(Available data Opens)

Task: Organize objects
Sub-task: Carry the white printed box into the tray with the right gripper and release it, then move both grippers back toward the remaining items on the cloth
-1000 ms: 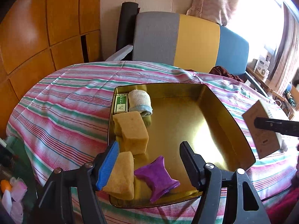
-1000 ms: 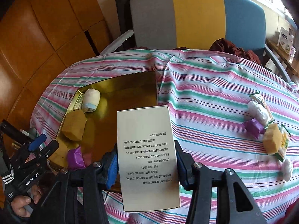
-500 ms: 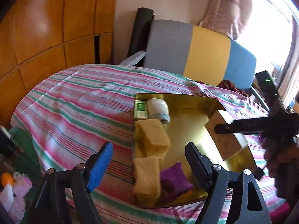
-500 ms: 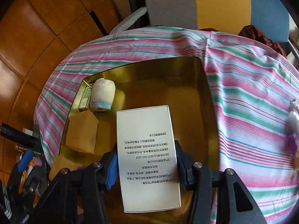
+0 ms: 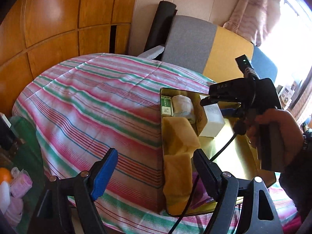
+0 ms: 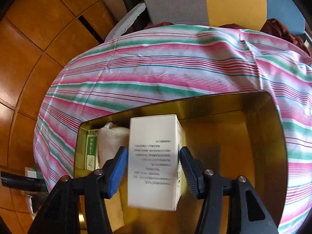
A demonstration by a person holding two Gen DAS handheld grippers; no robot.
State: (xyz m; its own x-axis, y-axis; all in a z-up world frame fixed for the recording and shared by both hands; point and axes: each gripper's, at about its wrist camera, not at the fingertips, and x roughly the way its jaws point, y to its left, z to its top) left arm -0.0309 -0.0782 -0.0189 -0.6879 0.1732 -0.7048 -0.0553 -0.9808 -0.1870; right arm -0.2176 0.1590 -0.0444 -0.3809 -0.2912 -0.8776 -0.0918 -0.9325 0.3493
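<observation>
R hand-held gripper (image 6: 154,167) is over the gold tin tray (image 6: 276,136), w/ the white box (image 6: 154,161) standing between its jaws. Jaws have just been opening; small gaps show on both sides, so pads look clear of the box, i.e. released. Box sits inside the tray, just beside the white cloth roll (image 6: 111,144), w/ a green packet (image 6: 91,150) further left at the tray's far-left corner. In the left wrist view the box (image 5: 212,120) is tilted a bit, its lower end at the tray floor; a person's hand (image 5: 273,128) grips the R tool's handle.

L hand-held gripper (image 5: 156,177) is spread wide, empty, hanging over the tray's near-left edge & the striped cloth (image 5: 93,105) on the table. Two yellow sponges (image 5: 179,136) lie along the tray's left wall; near one shows between the L jaws, not touched. A purple bit (image 5: 198,197) sits low in the tray, mostly hidden behind the finger.
</observation>
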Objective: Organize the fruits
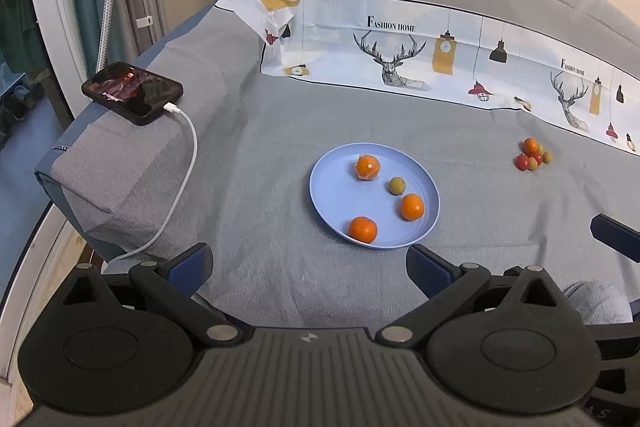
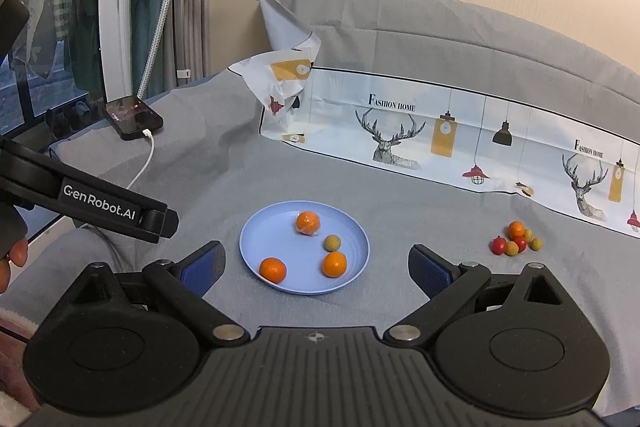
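Observation:
A light blue plate (image 1: 340, 179) (image 2: 264, 239) lies on the grey bed cover. On it rest three oranges (image 1: 367, 167) (image 2: 307, 222) and one small yellow-green fruit (image 1: 397, 185) (image 2: 332, 243). To the right, a small pile of loose fruit (image 1: 532, 155) (image 2: 515, 238) sits on the cover: an orange, red ones and yellow-green ones. My left gripper (image 1: 308, 263) is open just short of the plate's near edge, empty. My right gripper (image 2: 316, 263) is also open and empty, its fingers straddling the plate's near side from above.
A black phone (image 1: 132, 93) (image 2: 134, 117) on a white charging cable (image 1: 182, 187) lies on a raised grey fold at the left. A printed cloth with deer (image 1: 400, 59) (image 2: 400, 135) runs along the back. The left gripper's body (image 2: 100, 203) and a hand cross the left side.

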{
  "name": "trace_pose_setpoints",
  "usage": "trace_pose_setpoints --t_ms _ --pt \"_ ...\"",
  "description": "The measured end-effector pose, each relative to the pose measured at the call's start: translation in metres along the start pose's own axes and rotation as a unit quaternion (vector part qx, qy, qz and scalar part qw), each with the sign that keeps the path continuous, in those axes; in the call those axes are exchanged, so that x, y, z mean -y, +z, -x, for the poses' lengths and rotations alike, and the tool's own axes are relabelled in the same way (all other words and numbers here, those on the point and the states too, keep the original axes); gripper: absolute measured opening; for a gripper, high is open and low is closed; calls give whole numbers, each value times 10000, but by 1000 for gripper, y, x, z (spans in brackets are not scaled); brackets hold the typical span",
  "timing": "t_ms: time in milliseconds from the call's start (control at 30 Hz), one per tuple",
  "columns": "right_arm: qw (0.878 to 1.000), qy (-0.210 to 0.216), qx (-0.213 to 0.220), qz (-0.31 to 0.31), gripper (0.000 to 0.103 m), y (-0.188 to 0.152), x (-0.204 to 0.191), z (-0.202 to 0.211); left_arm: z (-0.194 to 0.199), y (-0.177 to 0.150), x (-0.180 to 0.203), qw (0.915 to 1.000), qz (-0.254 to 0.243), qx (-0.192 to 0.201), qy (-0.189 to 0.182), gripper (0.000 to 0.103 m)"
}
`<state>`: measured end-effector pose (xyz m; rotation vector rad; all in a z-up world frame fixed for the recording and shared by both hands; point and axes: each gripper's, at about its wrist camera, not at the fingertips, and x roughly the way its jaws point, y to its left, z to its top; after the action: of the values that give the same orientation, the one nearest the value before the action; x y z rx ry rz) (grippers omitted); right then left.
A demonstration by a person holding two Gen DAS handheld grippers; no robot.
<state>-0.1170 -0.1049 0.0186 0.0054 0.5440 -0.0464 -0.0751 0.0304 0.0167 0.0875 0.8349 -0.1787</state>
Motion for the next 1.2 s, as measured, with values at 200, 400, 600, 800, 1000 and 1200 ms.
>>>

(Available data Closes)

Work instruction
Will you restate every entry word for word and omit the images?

Result below
Task: Organize objects
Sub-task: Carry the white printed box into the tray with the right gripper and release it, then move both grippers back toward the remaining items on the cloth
-1000 ms: 
-1000 ms: 
-500 ms: 
-500 ms: 
+0 ms: 
+0 ms: 
A demonstration by a person holding two Gen DAS handheld grippers; no robot.
State: (xyz m; its own x-axis, y-axis; all in a z-up world frame fixed for the recording and shared by both hands; point and axes: each gripper's, at about its wrist camera, not at the fingertips, and x roughly the way its jaws point, y to its left, z to its top) left arm -0.0309 -0.0782 -0.0189 -0.6879 0.1732 -0.7048 -0.0553 -0.9808 -0.1870; right arm -0.2176 0.1590 -0.0444 -0.3809 -0.2912 -0.8776 -0.0918 -0.9325 0.3493
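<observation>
R hand-held gripper (image 6: 154,167) is over the gold tin tray (image 6: 276,136), w/ the white box (image 6: 154,161) standing between its jaws. Jaws have just been opening; small gaps show on both sides, so pads look clear of the box, i.e. released. Box sits inside the tray, just beside the white cloth roll (image 6: 111,144), w/ a green packet (image 6: 91,150) further left at the tray's far-left corner. In the left wrist view the box (image 5: 212,120) is tilted a bit, its lower end at the tray floor; a person's hand (image 5: 273,128) grips the R tool's handle.

L hand-held gripper (image 5: 156,177) is spread wide, empty, hanging over the tray's near-left edge & the striped cloth (image 5: 93,105) on the table. Two yellow sponges (image 5: 179,136) lie along the tray's left wall; near one shows between the L jaws, not touched. A purple bit (image 5: 198,197) sits low in the tray, mostly hidden behind the finger.
</observation>
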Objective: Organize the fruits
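Observation:
A light blue plate (image 1: 340, 179) (image 2: 264, 239) lies on the grey bed cover. On it rest three oranges (image 1: 367, 167) (image 2: 307, 222) and one small yellow-green fruit (image 1: 397, 185) (image 2: 332, 243). To the right, a small pile of loose fruit (image 1: 532, 155) (image 2: 515, 238) sits on the cover: an orange, red ones and yellow-green ones. My left gripper (image 1: 308, 263) is open just short of the plate's near edge, empty. My right gripper (image 2: 316, 263) is also open and empty, its fingers straddling the plate's near side from above.
A black phone (image 1: 132, 93) (image 2: 134, 117) on a white charging cable (image 1: 182, 187) lies on a raised grey fold at the left. A printed cloth with deer (image 1: 400, 59) (image 2: 400, 135) runs along the back. The left gripper's body (image 2: 100, 203) and a hand cross the left side.
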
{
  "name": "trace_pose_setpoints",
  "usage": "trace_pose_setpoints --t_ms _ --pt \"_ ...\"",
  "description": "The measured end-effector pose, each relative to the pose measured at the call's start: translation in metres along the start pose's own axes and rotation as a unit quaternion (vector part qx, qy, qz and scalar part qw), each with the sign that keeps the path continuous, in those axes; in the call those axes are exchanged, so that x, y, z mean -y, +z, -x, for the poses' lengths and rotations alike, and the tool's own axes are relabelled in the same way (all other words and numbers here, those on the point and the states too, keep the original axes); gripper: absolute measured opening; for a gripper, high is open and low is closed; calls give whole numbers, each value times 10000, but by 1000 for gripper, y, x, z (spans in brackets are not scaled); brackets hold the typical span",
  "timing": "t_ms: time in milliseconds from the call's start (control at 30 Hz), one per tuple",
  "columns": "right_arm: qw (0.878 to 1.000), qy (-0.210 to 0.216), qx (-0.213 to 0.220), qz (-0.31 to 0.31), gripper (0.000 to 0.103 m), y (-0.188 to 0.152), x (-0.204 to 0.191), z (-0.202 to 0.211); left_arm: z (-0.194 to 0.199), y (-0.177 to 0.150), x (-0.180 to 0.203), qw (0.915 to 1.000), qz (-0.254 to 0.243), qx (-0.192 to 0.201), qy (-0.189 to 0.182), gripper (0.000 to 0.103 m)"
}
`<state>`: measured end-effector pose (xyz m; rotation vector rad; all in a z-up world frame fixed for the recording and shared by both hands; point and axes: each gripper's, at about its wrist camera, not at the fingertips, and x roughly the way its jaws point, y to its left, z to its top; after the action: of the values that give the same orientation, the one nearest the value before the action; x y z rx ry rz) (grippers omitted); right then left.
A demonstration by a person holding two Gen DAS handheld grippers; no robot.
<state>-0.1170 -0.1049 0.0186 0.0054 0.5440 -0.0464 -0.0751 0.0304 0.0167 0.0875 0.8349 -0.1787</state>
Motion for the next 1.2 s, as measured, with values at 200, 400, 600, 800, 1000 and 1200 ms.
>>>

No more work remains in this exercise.